Nos primeiros três anos do terceiro mandato do presidente Luiz Inácio Lula da Silva, o governo federal desembolsou cerca de R$ 7 bilhões em viagens a serviço, de acordo com dados do Portal da Transparência. Este montante se refere a despesas provenientes de ministérios e outras entidades federais, incluindo passagens, diárias e taxas operacionais. É importante ressaltar que esses números não englobam os deslocamentos realizados diretamente pelo presidente da República.

Em 2025, o valor gasto com viagens oficiais alcançou R$ 2,35 bilhões, o que representa uma leve queda de 1% em comparação a 2024, quando os gastos atingiram o pico histórico de R$ 2,37 bilhões. Apesar dessa diminuição pontual, a média de despesas corrente do atual governo se mostra mais elevada do que a dos mandatos anteriores. Além disso, o total gasto desde o início de 2023 já supera a soma das despesas verificadas entre 2017 e 2022, um período marcado pela pandemia, que provocou restrições significativas nas viagens oficiais.

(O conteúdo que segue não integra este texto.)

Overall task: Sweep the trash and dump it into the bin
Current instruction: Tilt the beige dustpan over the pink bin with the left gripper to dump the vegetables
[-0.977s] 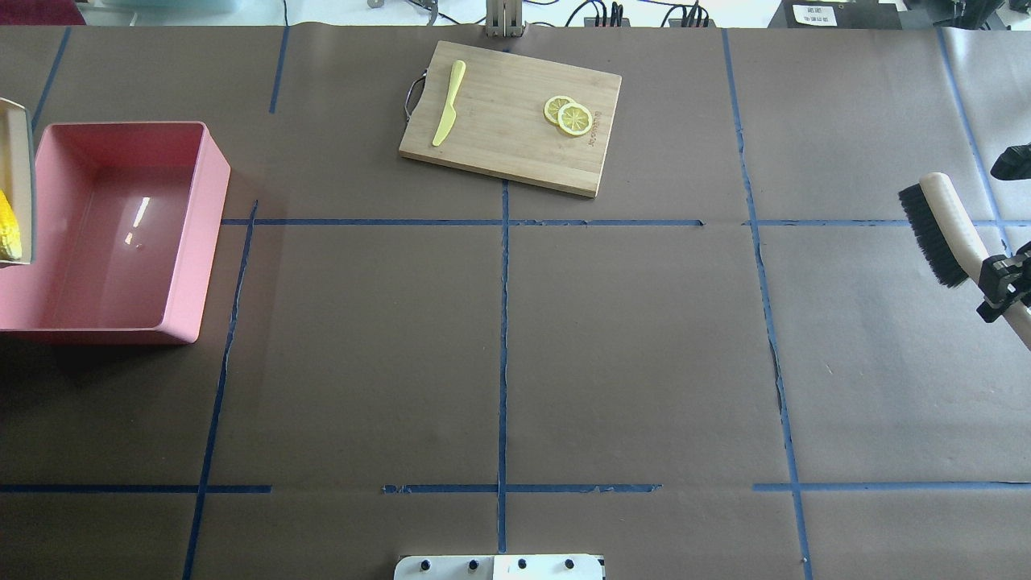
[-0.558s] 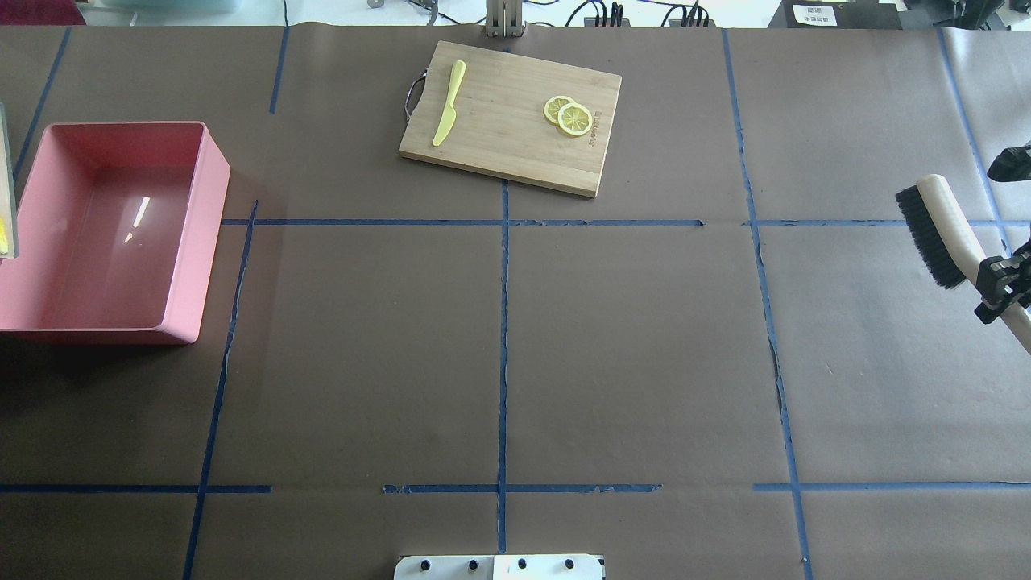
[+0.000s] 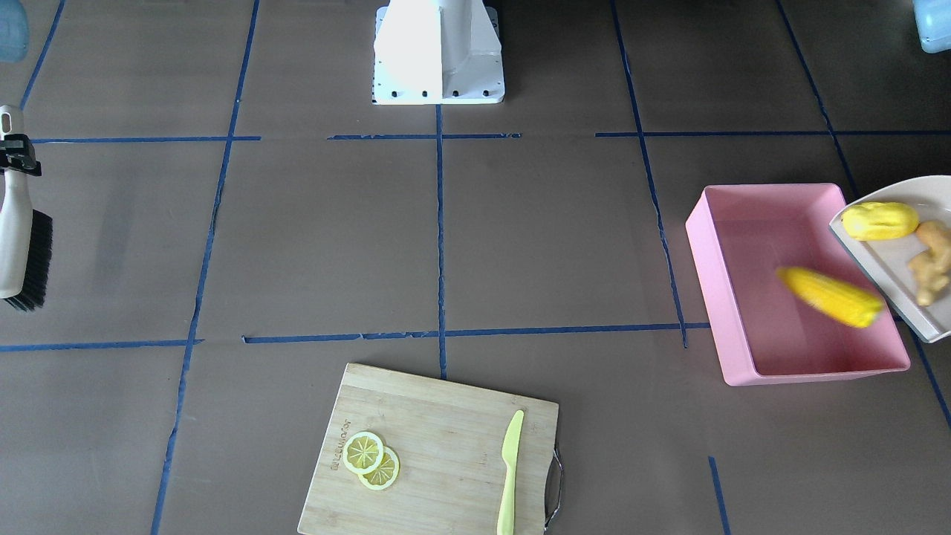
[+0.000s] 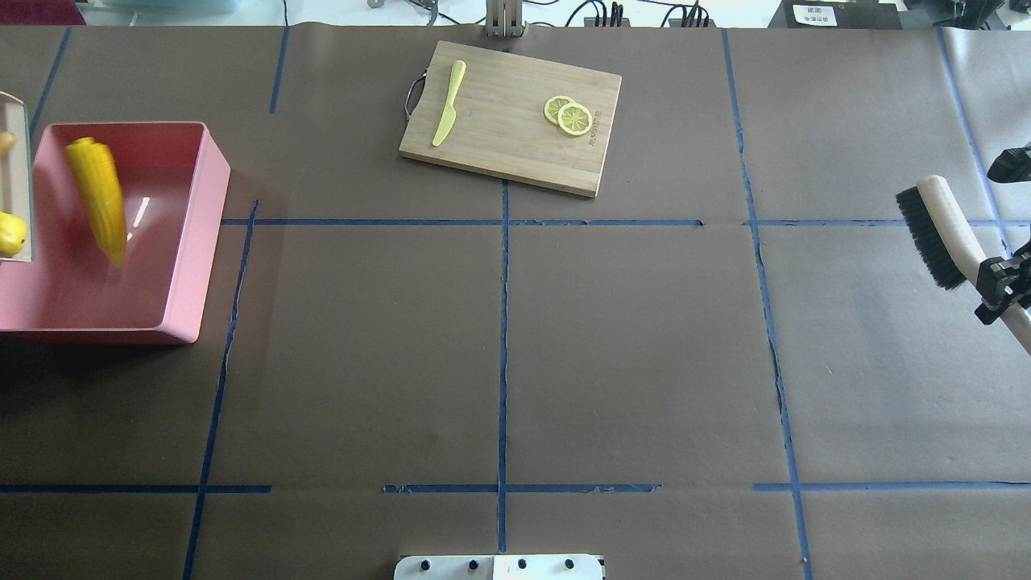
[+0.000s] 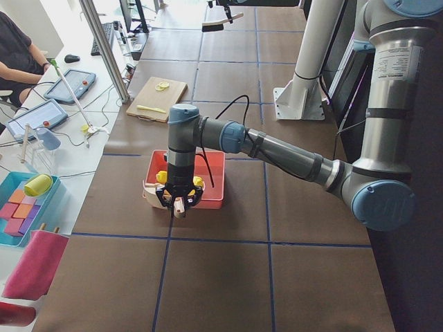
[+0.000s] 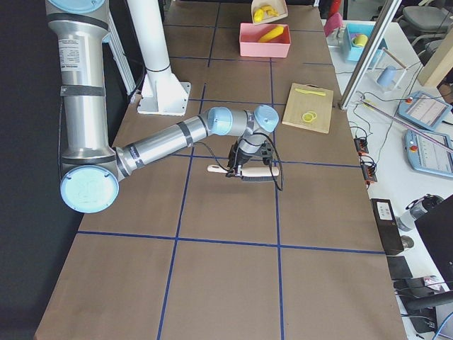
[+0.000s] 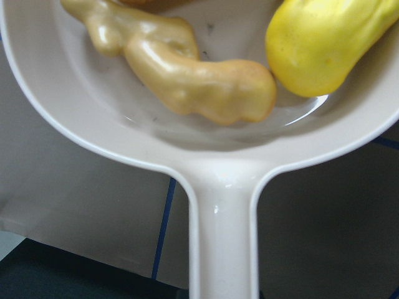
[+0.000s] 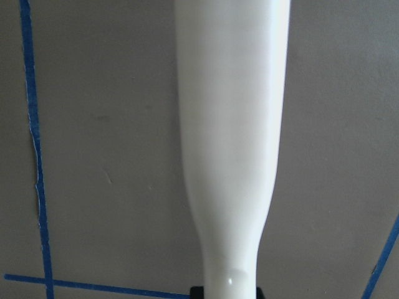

A maior parte dos recursos em 2025 foi direcionada a deslocamentos internos, que somaram R$ 2,079 bilhões. As viagens internacionais, por sua vez, representaram cerca de R$ 276 milhões. Os destinos mais frequentes para as viagens oficiais incluem São Paulo, o Distrito Federal, Minas Gerais, Paraná e Pará, sendo este último particularmente destacado devido à realização da Conferência das Nações Unidas sobre Mudança do Clima (COP30). Em contraposição, estados como Sergipe, Amapá, Acre, Alagoas e Espírito Santo registraram um número menor de visitas por representantes do Executivo federal.

Os ministérios que mais contribuíram para esses gastos em 2025 foram os da Justiça e Segurança Pública, com R$ 396 milhões; da Defesa, com R$ 311 milhões; da Educação, com R$ 304 milhões; e do Meio Ambiente e Mudança do Clima, que dispendeu R$ 126 milhões. O Ministério do Meio Ambiente explicou que seus gastos estão relacionados a operações de fiscalização ambiental, combate a incêndios e gestão de unidades de conservação. Até o momento, os demais ministérios mencionados não se pronunciaram sobre suas respectivas despesas.